YOUR ASSIGNMENT —
Look below for the line containing "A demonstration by" and the line containing "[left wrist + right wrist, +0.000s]", then set down both and every line between them exactly, without pictures.

DATA —
□ □ □ □ □

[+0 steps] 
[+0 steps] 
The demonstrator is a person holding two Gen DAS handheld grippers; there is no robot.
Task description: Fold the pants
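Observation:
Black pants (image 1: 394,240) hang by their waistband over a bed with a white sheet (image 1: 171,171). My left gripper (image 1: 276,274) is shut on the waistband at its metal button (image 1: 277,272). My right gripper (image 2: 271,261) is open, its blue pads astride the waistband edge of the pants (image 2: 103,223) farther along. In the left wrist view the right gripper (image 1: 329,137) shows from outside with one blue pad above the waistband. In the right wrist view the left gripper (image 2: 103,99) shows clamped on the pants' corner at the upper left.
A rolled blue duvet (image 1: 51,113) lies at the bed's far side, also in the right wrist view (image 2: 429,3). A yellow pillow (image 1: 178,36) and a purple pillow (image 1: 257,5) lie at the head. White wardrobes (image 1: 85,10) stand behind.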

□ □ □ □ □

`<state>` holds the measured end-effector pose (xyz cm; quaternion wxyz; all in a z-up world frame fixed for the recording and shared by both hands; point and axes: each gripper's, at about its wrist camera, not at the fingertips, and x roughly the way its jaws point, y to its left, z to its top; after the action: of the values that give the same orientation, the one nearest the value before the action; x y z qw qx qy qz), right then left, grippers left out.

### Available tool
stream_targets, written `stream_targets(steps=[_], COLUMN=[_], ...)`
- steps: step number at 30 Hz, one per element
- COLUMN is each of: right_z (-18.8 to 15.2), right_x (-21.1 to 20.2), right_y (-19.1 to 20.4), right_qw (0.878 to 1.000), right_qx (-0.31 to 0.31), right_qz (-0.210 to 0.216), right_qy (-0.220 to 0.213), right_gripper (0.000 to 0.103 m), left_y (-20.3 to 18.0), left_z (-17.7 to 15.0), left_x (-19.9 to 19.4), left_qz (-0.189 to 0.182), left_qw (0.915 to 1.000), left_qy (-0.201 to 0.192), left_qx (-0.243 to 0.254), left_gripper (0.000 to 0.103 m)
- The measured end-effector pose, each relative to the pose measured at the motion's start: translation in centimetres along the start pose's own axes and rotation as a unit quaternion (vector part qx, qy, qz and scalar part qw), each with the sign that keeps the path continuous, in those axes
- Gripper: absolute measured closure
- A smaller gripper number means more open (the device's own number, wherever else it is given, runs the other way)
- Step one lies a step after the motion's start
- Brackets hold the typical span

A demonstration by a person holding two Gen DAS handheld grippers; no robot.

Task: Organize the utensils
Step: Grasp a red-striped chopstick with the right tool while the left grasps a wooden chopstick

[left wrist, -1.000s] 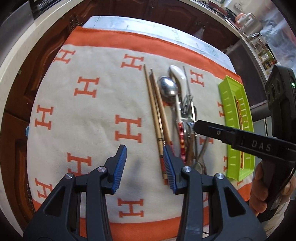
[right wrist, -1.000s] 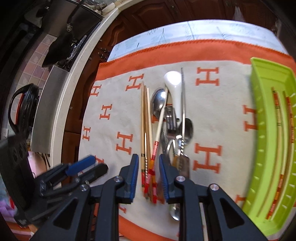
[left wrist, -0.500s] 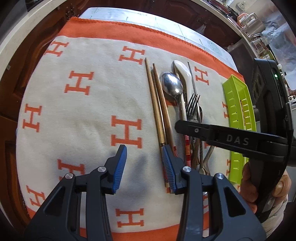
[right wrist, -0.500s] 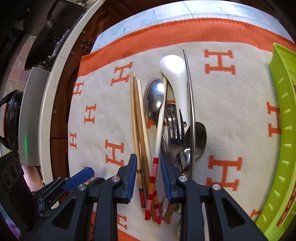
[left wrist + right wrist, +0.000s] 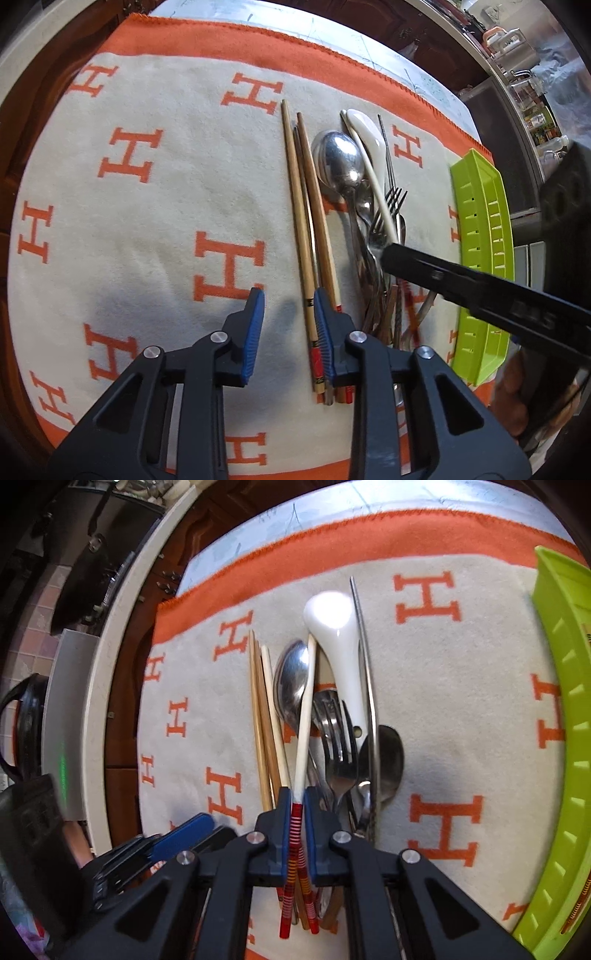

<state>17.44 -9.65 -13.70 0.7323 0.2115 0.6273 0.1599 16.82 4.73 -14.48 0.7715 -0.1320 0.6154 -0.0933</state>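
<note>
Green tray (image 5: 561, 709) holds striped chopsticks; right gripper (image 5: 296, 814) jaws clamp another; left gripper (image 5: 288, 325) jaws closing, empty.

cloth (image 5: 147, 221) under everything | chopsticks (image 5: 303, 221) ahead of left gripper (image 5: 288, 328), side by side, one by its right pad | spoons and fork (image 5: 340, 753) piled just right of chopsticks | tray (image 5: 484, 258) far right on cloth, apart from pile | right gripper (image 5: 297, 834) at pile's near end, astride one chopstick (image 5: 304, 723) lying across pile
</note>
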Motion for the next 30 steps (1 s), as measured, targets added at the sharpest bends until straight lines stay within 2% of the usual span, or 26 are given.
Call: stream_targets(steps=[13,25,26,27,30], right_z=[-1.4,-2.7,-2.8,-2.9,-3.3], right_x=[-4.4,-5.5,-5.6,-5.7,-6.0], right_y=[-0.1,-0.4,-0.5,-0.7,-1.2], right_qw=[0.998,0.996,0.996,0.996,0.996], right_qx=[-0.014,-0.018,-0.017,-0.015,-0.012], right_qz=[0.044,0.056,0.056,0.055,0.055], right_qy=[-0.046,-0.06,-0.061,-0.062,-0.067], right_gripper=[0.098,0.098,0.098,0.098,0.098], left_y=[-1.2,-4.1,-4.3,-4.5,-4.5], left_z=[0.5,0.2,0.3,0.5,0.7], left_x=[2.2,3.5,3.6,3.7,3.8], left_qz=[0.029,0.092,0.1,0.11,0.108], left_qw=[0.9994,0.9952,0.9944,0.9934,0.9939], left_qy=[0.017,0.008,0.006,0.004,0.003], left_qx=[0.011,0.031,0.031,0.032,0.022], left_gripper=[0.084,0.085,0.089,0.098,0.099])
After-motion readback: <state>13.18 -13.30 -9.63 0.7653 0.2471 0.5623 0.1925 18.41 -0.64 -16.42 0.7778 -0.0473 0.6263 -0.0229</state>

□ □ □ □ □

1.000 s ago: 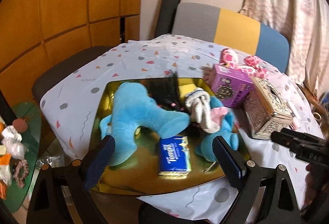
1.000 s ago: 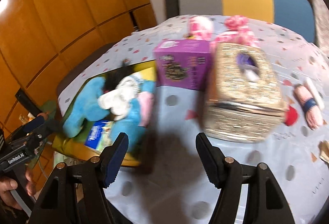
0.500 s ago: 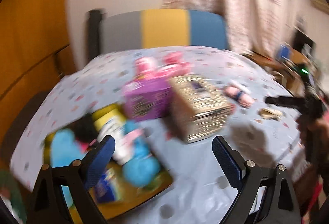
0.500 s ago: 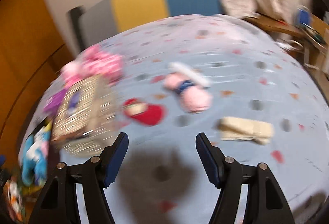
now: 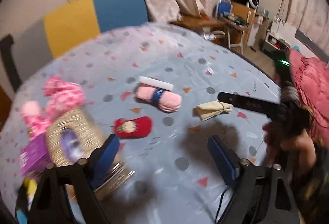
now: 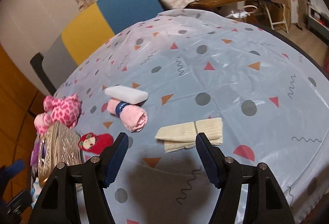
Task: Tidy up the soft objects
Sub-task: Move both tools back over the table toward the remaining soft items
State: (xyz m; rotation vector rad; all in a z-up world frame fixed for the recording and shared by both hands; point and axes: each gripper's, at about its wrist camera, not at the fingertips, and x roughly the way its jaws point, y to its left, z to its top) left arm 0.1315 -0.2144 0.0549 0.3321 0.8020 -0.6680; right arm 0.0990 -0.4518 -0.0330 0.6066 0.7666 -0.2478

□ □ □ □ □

ANSWER SPACE —
A demonstration by a person holding two Gen DAS handheld grippers; no robot.

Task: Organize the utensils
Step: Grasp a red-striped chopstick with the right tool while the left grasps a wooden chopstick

[left wrist, -1.000s] 
[right wrist, -1.000s] 
[left wrist, -0.500s] 
[right wrist, -0.500s] 
[left wrist + right wrist, +0.000s] 

No further response is needed.